The porch light went out, and Ronnie stood in the dark, his wrist aching from where he’d tried to keep the door from closing. He shouted at the house. He said, “My prints weren’t the only ones there. You know that, Shooter. If you’re going to tell it, tell it all.”


No one in town knew about that visit Ronnie paid Shooter, nor did they know that Captain had a knife like Ronnie’s. That he had a Case Hammerhead lockback because Ronnie had bought him one.

“Now you’ve got your own,” Ronnie said the day he gave it to him.

It was an evening shortly after Ronnie had moved into town, a warm Saturday evening in late September, one of the last warm days before fall set in for good. It wouldn’t be long before the farmers were cutting their corn and soybeans, not long before the hickory nuts fell from the trees, not long before the time changed and the dark set in early and the countryside smelled of wood fires.

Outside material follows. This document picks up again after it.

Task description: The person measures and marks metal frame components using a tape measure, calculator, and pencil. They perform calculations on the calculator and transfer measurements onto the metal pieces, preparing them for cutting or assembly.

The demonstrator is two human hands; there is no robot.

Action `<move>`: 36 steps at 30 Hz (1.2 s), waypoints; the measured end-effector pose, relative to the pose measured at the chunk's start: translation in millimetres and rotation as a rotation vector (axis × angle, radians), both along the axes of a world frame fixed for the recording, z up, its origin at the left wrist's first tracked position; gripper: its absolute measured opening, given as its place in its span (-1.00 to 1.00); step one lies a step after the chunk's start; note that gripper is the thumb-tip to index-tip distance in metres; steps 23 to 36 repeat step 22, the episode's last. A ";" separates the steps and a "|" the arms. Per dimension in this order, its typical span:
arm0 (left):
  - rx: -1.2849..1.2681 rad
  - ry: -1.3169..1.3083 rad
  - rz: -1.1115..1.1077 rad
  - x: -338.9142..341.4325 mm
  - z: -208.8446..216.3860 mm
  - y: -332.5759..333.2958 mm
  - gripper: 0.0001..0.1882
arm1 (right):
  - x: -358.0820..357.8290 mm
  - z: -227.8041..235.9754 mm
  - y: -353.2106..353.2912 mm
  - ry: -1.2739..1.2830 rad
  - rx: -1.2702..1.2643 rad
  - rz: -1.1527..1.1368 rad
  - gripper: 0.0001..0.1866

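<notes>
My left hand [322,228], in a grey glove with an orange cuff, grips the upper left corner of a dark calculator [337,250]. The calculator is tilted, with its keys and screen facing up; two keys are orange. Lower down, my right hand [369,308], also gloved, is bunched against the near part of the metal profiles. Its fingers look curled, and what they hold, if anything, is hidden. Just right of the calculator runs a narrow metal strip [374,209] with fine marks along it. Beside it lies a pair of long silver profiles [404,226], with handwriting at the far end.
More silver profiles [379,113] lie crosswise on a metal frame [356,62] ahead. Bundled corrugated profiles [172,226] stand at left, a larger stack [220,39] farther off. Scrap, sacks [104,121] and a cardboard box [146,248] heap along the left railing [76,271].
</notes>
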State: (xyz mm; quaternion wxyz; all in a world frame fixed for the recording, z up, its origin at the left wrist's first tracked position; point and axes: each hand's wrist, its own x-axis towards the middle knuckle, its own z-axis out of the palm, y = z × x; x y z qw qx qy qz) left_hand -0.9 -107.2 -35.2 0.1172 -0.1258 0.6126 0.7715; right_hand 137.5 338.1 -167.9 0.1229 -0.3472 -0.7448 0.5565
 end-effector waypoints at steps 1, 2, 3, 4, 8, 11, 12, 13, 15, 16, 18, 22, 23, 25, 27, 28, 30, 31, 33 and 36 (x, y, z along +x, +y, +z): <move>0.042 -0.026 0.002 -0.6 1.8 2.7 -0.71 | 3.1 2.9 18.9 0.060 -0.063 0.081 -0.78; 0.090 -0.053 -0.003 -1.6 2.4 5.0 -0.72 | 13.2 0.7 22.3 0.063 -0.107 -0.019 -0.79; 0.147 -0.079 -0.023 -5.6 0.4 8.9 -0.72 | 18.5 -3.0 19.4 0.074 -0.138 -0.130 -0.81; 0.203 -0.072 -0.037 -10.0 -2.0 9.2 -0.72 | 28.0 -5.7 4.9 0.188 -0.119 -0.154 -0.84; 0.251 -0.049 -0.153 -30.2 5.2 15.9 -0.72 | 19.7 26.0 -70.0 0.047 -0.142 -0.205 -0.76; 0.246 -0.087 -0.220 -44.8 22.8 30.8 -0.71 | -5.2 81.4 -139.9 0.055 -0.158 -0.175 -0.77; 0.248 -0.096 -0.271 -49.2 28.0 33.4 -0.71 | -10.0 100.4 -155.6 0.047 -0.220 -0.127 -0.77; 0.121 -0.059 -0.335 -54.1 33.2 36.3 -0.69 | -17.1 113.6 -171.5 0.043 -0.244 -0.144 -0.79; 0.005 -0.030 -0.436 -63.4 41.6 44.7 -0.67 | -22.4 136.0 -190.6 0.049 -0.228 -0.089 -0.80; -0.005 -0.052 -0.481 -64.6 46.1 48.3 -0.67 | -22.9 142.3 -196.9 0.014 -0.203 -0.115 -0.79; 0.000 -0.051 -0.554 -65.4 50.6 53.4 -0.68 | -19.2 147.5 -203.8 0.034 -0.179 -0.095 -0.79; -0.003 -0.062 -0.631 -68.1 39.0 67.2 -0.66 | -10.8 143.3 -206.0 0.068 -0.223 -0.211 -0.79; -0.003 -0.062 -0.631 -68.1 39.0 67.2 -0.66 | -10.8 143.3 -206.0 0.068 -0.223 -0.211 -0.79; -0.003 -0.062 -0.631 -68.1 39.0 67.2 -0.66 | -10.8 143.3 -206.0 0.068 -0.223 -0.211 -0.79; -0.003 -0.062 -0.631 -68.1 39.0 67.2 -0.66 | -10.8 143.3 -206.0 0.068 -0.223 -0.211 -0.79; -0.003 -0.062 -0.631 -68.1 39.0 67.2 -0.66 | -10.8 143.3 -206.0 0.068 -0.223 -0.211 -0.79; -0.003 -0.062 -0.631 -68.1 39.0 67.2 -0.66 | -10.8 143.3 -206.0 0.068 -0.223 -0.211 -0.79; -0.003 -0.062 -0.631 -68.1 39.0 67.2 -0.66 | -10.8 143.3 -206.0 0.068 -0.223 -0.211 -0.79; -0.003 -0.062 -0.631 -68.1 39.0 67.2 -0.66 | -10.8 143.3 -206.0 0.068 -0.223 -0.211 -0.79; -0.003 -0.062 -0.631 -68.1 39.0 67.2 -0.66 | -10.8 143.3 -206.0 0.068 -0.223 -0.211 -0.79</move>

Ronnie drove out the blacktop with his windows down. Captain’s knife, along with a leather sheath, a pocket stone, and a bottle of honing oil in a gift tin that said XX Tested, W. R. Case & Sons Cutlery Company was lying on the passenger seat. Ronnie had paid over seventy dollars for the set, money he’d asked Brandi to give him. He wanted to do something special for Captain, he told her.

Ronnie explained that he’d always let Captain keep him company when he was working on his car. “He’s sorta an orphan now, just like I always was. I know how he feels. Captain always admired my pocketknife. I’d like to give him one as a gift. Just something to give him a boost. It’s a nice thing I can do for him, and if you could spare the money—”

Brandi laughed. “Why in the world can I never say no to you?”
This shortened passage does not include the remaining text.